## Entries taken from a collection

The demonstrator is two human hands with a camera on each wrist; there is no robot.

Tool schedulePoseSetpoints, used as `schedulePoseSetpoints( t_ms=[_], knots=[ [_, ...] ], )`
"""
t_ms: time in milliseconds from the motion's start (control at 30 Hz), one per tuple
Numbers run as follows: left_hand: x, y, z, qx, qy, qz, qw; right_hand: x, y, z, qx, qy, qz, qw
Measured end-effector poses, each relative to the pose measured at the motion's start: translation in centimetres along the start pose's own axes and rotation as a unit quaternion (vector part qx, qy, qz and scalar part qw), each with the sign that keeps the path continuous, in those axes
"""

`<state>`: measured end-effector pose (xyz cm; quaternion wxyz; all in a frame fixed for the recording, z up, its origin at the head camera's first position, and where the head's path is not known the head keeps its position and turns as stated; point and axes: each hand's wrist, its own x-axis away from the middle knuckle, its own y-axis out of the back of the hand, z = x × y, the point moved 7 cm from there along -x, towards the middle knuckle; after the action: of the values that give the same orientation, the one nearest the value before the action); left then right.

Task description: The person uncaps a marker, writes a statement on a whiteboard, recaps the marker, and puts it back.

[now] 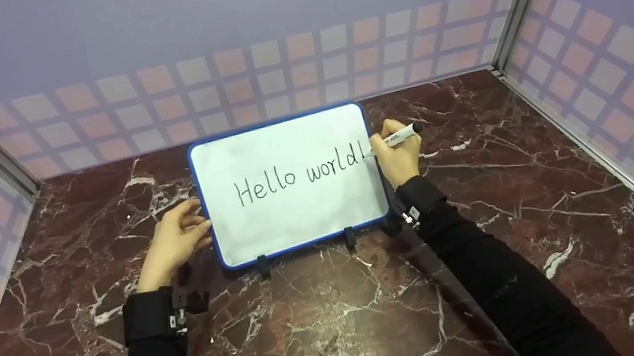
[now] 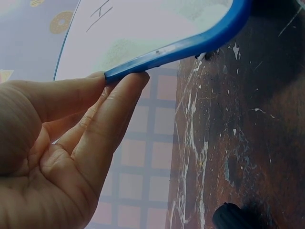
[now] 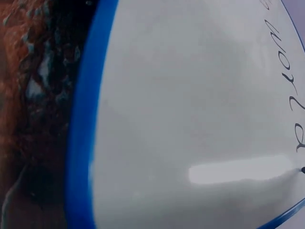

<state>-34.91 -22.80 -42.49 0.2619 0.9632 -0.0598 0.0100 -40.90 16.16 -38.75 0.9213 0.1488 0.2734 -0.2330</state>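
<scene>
A whiteboard [image 1: 298, 220] with a blue frame leans back on black stand feet, with "Hello world!" handwritten in black across it. My left hand [image 1: 177, 235] pinches the board's left edge. The left wrist view shows the thumb and a finger of that hand [image 2: 71, 129] at the blue rim [image 2: 181, 52]. In my right hand [image 1: 399, 154] is a white marker [image 1: 401, 136] with a black end, gripped like a pen at the board's right side. The marker's dark tip [image 3: 303, 170] shows at the right wrist view's edge, by the last letters; whether it touches cannot be told.
Dark red marble-patterned tabletop [image 1: 321, 347] surrounds the board. Purple walls [image 1: 134, 27] with pink and white checks enclose the back and sides. Two black stand feet [image 1: 264, 267] jut out under the board's front. A small black cylinder [image 2: 231, 217] appears low in the left wrist view.
</scene>
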Motion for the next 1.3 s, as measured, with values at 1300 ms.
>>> schedulePoseSetpoints(
  t_ms=[1300],
  knots=[
    [0.5, 0.5, -0.5, -0.042, -0.013, 0.011, 0.9990, -1.2, 1.9, 1.3, -0.205, -0.064, -0.048, 0.9755]
  ],
)
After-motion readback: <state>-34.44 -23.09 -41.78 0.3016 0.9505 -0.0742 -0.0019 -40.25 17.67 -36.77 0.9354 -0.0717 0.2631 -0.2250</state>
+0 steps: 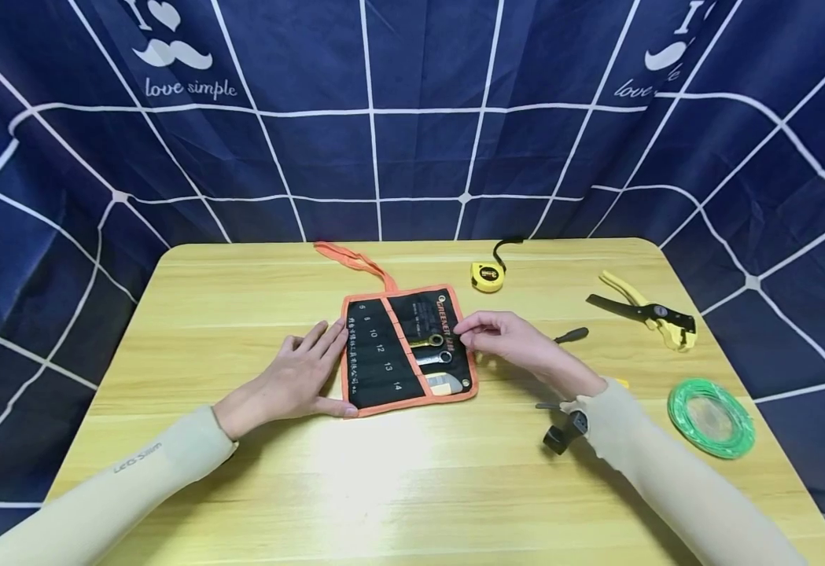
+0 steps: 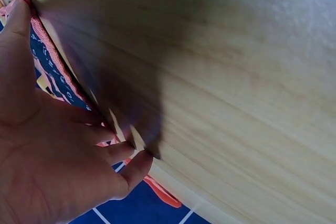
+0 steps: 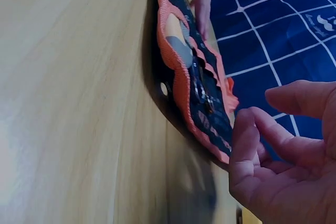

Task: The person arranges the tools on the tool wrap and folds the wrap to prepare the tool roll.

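A black tool pouch (image 1: 366,373) with orange trim lies unfolded on the table, its orange strap (image 1: 355,259) trailing toward the back. Two ring-ended wrenches, one yellowish (image 1: 435,340) and one silver (image 1: 443,357), stick out of its pockets. The lowest pocket holds a pale yellow and grey item (image 1: 444,384), mostly hidden. My left hand (image 1: 303,376) rests along the pouch's left edge with fingers spread. Beside the right edge is my right hand (image 1: 507,338), fingers loosely bent. The right wrist view shows its thumb apart from the fingers and nothing held.
A yellow tape measure (image 1: 487,277) lies behind the pouch. Toward the right are yellow-and-black wire strippers (image 1: 656,313) and a coil of green wire (image 1: 679,417). A black handle (image 1: 573,335) shows past my right hand. A dark blue curtain (image 1: 419,157) surrounds the table (image 1: 256,291).
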The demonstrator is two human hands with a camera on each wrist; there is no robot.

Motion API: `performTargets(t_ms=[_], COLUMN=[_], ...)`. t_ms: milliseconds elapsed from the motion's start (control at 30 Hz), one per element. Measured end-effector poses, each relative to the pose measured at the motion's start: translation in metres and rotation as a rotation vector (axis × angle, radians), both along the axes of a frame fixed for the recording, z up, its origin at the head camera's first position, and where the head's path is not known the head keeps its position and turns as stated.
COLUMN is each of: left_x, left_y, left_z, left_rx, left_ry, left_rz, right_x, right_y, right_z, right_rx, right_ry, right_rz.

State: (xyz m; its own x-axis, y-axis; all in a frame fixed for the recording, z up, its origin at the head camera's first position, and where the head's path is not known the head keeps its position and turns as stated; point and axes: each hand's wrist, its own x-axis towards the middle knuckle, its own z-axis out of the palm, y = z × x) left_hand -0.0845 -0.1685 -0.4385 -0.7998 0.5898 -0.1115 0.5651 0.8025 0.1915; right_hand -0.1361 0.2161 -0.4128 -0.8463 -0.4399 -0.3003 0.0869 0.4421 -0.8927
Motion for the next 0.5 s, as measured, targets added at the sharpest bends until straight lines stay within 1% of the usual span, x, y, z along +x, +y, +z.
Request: performTargets(t_ms=[167, 267, 500], left_x=[0.000, 0.000, 0.001], left_y=[0.000, 0.000, 0.001], left_z=[-0.001, -0.002, -0.002], left_rx=[-0.005, -0.002, 0.013], left_ry=[0.020, 0.026, 0.003], left_rz=[-0.008, -0.008, 0.001], right_x=[0.006, 0.011, 0.025], right_y=[0.015, 0.025, 0.048], right_z=[0.006, 0.011, 0.020], right_rx=[0.013, 0.016, 0.023], right_ry=[0.030, 0.042, 0.040], right_rz=[-0.024, -0.055, -0.122])
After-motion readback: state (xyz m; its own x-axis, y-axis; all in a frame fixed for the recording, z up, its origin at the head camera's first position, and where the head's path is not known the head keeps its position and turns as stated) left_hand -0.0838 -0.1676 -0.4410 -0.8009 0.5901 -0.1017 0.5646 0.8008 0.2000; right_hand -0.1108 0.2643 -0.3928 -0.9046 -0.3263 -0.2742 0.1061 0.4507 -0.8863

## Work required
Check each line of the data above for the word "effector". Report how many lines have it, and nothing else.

## Final answer
3